What to work on
Using the material below, print the line that contains "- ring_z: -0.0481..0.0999", the line that contains "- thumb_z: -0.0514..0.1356", and every line in between, exactly and nothing else.
(Material to process)
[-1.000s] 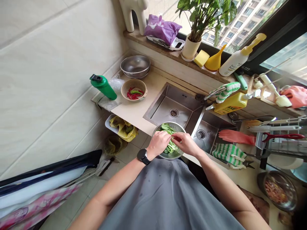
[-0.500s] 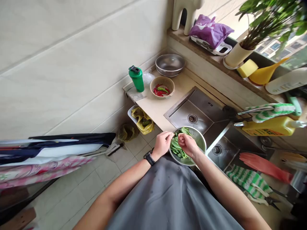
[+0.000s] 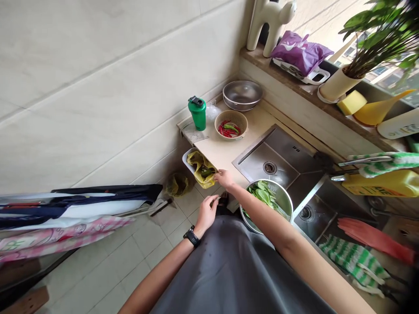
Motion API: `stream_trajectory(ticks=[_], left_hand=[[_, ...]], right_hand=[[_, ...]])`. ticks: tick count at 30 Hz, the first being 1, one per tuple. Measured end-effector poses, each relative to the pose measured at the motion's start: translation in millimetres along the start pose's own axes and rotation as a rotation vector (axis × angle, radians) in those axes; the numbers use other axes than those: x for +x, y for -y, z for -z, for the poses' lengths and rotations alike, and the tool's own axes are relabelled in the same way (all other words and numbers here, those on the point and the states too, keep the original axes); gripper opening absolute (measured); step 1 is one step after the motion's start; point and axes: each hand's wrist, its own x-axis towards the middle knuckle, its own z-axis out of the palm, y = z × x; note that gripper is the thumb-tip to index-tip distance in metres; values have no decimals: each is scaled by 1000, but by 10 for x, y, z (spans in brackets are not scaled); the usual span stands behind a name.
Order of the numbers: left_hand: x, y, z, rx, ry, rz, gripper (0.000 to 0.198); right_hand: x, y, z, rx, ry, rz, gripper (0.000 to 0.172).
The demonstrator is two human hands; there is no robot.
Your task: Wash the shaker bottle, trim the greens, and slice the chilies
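Observation:
A steel colander (image 3: 285, 201) of green leaves (image 3: 262, 195) rests on the sink's front edge. My right arm crosses over it to the left. My right hand (image 3: 224, 178) hovers at the rim of a small white bin lined with a yellow bag (image 3: 200, 165), which hangs at the counter's end. Its fingers are drawn together, and what they hold is too small to make out. My left hand (image 3: 207, 213), with a black watch at the wrist, is below the counter edge. Its curled fingers pinch a small green scrap (image 3: 214, 201).
A double steel sink (image 3: 275, 153) lies behind the colander. On the counter stand a basket of red and green chillies (image 3: 231, 126), a steel bowl (image 3: 242, 93) and a green bottle (image 3: 197, 113). Pink gloves (image 3: 373, 235) and striped cloths lie to the right. Folded fabric is on the floor to the left.
Both hands have left the colander of leaves. My right hand has reached left to the yellow-bag bin, and my left hand has dropped below the counter edge. The view has swung left.

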Motion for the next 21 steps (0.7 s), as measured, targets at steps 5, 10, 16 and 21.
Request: stream_trajectory(ticks=[5, 10, 16, 21], left_hand=[[124, -264, -239, 55, 156, -226, 17], [207, -729, -853, 251, 441, -605, 19], [222, -859, -1428, 509, 684, -800, 15], [278, -704, -1302, 544, 645, -774, 19]], right_hand=[[-529, -406, 1011, 266, -200, 21, 28], [-1393, -1013, 2054, 150, -632, -20, 28], [-2012, -1368, 2129, -499, -561, -72, 22], [-2046, -1324, 1909, -1007, -366, -197, 25]])
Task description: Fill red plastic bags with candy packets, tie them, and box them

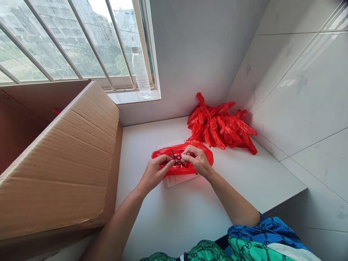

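My left hand (156,170) and my right hand (197,159) meet over a red plastic bag (206,154) lying on the white counter (190,210). Both hands pinch a small red-and-white patterned item (178,158) at the bag's mouth. A white printed paper (176,179) lies under the bag. What the small item is, I cannot make out.
A pile of tied red plastic bags (221,127) lies in the back right corner by the tiled wall. A large open cardboard box (59,159) fills the left side. A clear water bottle (140,72) stands on the window sill.
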`<state>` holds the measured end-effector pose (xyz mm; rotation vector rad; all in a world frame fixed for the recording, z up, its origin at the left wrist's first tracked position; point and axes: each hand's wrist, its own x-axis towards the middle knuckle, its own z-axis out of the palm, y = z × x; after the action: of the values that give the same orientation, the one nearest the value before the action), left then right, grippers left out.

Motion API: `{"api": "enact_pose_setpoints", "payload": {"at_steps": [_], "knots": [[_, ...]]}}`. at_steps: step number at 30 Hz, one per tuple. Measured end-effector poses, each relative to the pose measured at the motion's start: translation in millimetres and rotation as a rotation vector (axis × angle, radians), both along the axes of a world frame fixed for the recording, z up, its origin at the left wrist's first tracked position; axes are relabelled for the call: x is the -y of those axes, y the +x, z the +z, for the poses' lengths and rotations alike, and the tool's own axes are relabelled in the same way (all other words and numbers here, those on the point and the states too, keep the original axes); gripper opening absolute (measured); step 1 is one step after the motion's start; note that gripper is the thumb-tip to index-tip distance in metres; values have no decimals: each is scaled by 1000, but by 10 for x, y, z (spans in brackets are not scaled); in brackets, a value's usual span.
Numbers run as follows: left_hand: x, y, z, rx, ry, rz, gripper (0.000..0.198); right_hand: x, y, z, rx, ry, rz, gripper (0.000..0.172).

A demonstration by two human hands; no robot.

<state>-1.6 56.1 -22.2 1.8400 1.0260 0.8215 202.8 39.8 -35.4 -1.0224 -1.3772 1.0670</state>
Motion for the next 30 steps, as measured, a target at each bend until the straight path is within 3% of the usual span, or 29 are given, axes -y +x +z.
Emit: {"api": "enact_pose_setpoints", "payload": {"at_steps": [3, 7, 12, 15, 30], "knots": [[19, 28, 20, 90, -77, -27, 28, -9, -17, -35, 3, 13, 18, 21], [29, 38, 50, 146, -129, 31, 32, -21, -16, -36, 38, 36, 19, 34], [26, 24, 131, 244, -239, 118, 36, -15, 28, 0, -65, -139, 110, 42], [22, 17, 162, 273, -299, 143, 37, -15, 36, -6, -85, -160, 119, 44], [-22, -10, 77, 374, -470, 84, 36, -23, 32, -34, -68, -157, 151, 46]]}}
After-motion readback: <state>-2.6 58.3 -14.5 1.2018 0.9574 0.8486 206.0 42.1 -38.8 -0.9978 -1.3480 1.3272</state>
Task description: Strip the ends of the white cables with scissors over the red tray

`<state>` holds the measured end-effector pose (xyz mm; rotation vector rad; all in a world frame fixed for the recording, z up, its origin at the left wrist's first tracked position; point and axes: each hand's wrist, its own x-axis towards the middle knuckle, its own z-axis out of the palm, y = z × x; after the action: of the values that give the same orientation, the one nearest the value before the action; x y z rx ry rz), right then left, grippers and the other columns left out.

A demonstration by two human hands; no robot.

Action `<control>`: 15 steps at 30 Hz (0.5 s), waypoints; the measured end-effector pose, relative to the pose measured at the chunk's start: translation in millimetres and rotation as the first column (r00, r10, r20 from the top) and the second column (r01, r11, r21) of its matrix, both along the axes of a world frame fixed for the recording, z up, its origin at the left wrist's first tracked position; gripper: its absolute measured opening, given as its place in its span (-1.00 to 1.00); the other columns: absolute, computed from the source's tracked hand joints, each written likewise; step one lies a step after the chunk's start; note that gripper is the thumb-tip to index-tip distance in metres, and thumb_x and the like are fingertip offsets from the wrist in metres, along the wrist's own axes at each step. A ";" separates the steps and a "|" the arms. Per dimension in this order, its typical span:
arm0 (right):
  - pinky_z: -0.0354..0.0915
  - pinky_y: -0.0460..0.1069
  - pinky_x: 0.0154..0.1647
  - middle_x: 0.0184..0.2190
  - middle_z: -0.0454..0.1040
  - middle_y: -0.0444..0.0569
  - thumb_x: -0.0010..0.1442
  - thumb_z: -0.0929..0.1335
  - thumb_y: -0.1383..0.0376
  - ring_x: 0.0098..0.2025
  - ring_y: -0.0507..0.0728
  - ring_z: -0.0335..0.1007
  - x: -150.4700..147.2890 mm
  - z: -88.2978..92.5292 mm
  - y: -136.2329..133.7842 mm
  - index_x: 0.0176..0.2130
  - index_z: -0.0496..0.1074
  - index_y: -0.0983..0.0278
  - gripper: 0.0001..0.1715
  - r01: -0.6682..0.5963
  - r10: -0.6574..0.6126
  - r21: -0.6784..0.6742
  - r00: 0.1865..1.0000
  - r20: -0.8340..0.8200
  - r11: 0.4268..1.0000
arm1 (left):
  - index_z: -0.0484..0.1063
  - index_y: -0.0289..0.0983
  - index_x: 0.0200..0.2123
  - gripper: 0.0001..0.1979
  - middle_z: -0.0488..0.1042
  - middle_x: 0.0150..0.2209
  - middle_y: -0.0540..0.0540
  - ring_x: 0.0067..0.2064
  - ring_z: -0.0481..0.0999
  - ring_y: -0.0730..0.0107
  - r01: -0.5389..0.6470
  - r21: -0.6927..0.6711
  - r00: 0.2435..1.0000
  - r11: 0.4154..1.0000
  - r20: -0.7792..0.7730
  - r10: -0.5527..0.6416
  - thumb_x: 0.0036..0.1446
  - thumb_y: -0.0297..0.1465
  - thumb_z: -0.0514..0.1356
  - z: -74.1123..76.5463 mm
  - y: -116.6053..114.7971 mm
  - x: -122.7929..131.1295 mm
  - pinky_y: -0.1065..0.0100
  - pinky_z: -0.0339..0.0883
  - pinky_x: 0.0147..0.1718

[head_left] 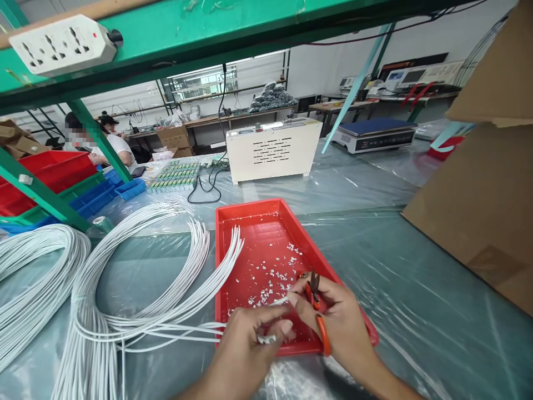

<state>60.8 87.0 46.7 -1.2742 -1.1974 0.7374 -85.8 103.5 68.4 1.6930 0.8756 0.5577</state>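
My left hand [245, 347] pinches the end of a white cable [183, 328] over the near edge of a red tray [250, 222]. My right hand [337, 319] grips small orange-handled cutters [317, 311], jaws up, and its fingertips also touch the cable's stripped tip. Several white bits of cut insulation [270, 278] lie scattered in the tray. A bundle of looped white cables [137, 278] lies to the left, its ends reaching over the tray's left rim.
A second coil of white cable [33, 278] lies far left. A beige machine [272, 149] stands behind the tray, a cardboard box [483, 194] at right, red and blue bins [54, 178] at left. Green shelf frame [166, 39] overhead. Seated people at the back left.
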 end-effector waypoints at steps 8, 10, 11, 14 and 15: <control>0.23 -0.10 -0.51 -0.63 0.34 -0.16 -0.04 0.35 0.36 -0.55 0.03 0.24 -7.1 -2.4 -4.9 -0.58 0.34 0.28 -0.88 -0.104 0.094 -0.090 0.990 -0.105 0.991 | 0.58 -0.29 -0.35 -0.71 0.55 -0.44 -0.08 -0.37 0.45 0.29 -0.155 -0.117 0.955 0.981 0.235 0.179 0.13 -0.29 0.09 4.7 5.5 3.6 0.36 0.25 -0.24; 0.22 -0.11 -0.52 -0.64 0.33 -0.18 -0.08 0.38 0.35 -0.57 0.02 0.23 -11.0 -3.9 -5.3 -0.58 0.36 0.28 -0.89 -0.090 0.073 -0.102 0.985 -0.159 0.991 | 0.59 -0.30 -0.43 -0.72 0.51 -0.52 -0.06 -0.43 0.41 0.33 -0.185 -0.146 0.945 0.972 0.245 0.217 0.08 -0.27 0.14 4.4 7.8 4.0 0.37 0.24 -0.27; 0.21 -0.12 -0.54 -0.66 0.31 -0.19 -0.10 0.40 0.34 -0.59 0.01 0.21 -13.0 -4.5 -5.6 -0.58 0.37 0.28 -0.88 -0.080 0.058 -0.109 0.980 -0.193 0.991 | 0.58 -0.31 -0.47 -0.73 0.48 -0.55 -0.04 -0.46 0.38 0.35 -0.199 -0.168 0.940 0.965 0.244 0.237 0.04 -0.26 0.18 4.0 8.8 4.3 0.38 0.23 -0.30; 0.21 -0.14 -0.59 -0.72 0.25 -0.23 -0.15 0.43 0.30 -0.63 -0.01 0.20 -18.1 -5.2 -7.0 -0.59 0.40 0.28 -0.87 -0.057 0.025 -0.122 0.968 -0.251 0.991 | 0.55 -0.32 -0.57 -0.73 0.39 -0.62 -0.01 -0.50 0.31 0.41 -0.226 -0.274 0.914 0.935 0.273 0.301 -0.05 -0.22 0.24 1.0 11.0 5.4 0.41 0.20 -0.35; 0.22 -0.14 -0.58 -0.72 0.27 -0.22 -0.14 0.42 0.30 -0.63 0.00 0.22 -19.5 -5.1 -7.4 -0.59 0.41 0.28 -0.87 -0.051 0.021 -0.117 0.969 -0.246 0.992 | 0.53 -0.33 -0.58 -0.72 0.37 -0.61 -0.01 -0.49 0.31 0.42 -0.226 -0.317 0.901 0.921 0.292 0.321 -0.07 -0.21 0.25 -0.4 11.5 5.5 0.41 0.20 -0.35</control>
<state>41.3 79.6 41.5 -1.2233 -0.9887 0.9772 -80.3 115.0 68.0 1.1789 0.8979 0.8516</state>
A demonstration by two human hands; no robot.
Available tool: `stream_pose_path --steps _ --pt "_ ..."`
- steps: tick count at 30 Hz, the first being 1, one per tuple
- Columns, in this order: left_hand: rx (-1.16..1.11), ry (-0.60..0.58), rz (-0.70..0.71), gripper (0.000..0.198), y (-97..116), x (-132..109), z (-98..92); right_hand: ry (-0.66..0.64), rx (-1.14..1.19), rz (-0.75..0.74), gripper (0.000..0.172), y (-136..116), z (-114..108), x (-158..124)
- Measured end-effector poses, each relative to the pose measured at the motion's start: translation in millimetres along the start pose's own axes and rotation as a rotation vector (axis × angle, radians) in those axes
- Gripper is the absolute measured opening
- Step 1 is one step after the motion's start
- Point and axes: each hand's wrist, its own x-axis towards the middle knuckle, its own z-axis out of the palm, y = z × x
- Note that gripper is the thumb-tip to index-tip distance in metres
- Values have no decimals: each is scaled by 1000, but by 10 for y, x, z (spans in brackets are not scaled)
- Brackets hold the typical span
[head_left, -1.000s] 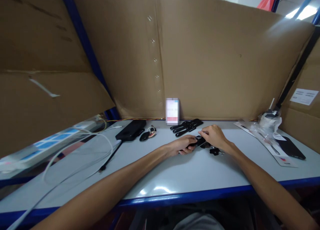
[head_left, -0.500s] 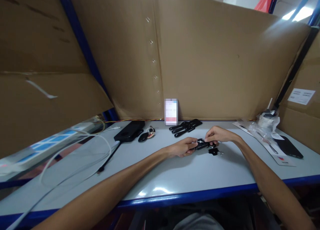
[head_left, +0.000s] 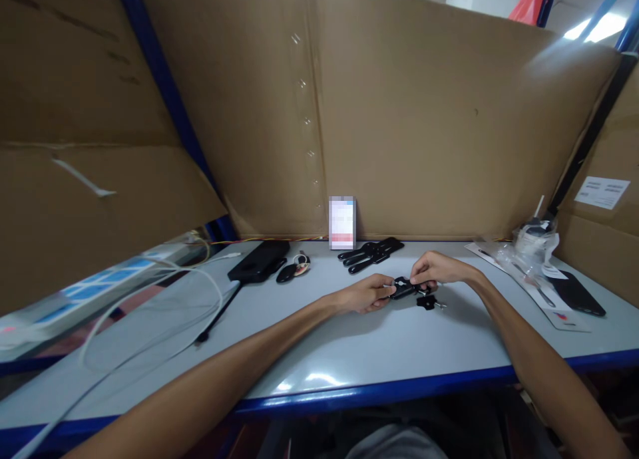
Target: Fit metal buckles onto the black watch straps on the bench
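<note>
My left hand (head_left: 368,294) is closed on the left end of a small black clamp-like part (head_left: 402,289), held just over the table. My right hand (head_left: 430,270) pinches the right side of the same part, its fingertips pressed at the upper edge. A light notch shows in the part's middle; its exact kind I cannot make out. Just below my right hand lies a second black piece (head_left: 426,303) with a silver screw (head_left: 440,305) sticking out to the right. Behind my hands rests a black bracket with several long arms (head_left: 372,254).
A phone (head_left: 342,223) leans on the cardboard wall (head_left: 424,146). To the left lie a black box-shaped device (head_left: 259,261), a key fob (head_left: 286,273) and white cables (head_left: 219,293). On the right are a blister card (head_left: 562,318), a bagged item (head_left: 534,243) and a black phone-like slab (head_left: 579,294).
The black part has tilted slightly between my hands, its shiny front edge now less bright. Both hands stay almost in place.
</note>
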Motion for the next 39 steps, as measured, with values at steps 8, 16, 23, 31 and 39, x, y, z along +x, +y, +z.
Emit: stream_pose_path --steps 8,16,23,31,39 --pt "97 1 47 41 -5 -4 -3 -156 -70 42 27 -210 5 -151" --pt "163 -14 123 38 31 -21 6 75 -136 -27 32 -152 11 -94" --pt "148 0 103 40 40 -20 5 537 -729 -96 42 -437 282 -161" --pt "184 -30 129 37 42 -20 -2 395 -1001 -100 34 -539 536 -172" --pt "169 -17 129 34 41 0 0 348 -1059 -72 33 -534 561 -174"
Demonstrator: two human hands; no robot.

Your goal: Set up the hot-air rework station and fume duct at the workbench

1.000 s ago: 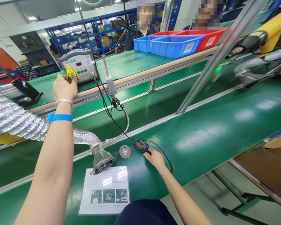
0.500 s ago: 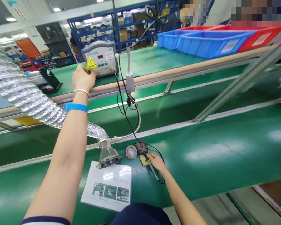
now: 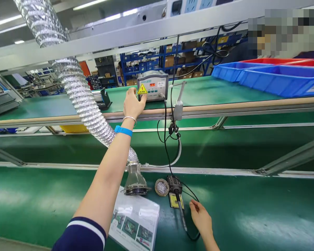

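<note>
Half spread, the left hand (image 3: 134, 104) was at the lower front corner of the grey box-shaped control unit (image 3: 158, 94) on the long green upper shelf (image 3: 201, 93); likely heavy and rigid, it suited a two-sided hold. Whether the right hand (image 3: 202, 219) pinched the thin black cable (image 3: 194, 239) was unclear.

Grey control unit (image 3: 155, 88), red digits (image 3: 152, 85) aglow
</note>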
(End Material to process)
Your solution
  - ring_z: -0.0481..0.0999
  - ring_y: -0.0730..0.0107
  - r01: -0.5389..0.6470
  - r21: -0.6927..0.6711
  - r00: 0.2435..1.0000
  - r11: 0.4154..1.0000
  - r20: -0.7792..0.7730
  - r10: -0.5527..0.6416
  - thumb_x: 0.0036..0.1446
  - thumb_y: -0.0297..0.1465
  - thumb_z: -0.0514..0.1356

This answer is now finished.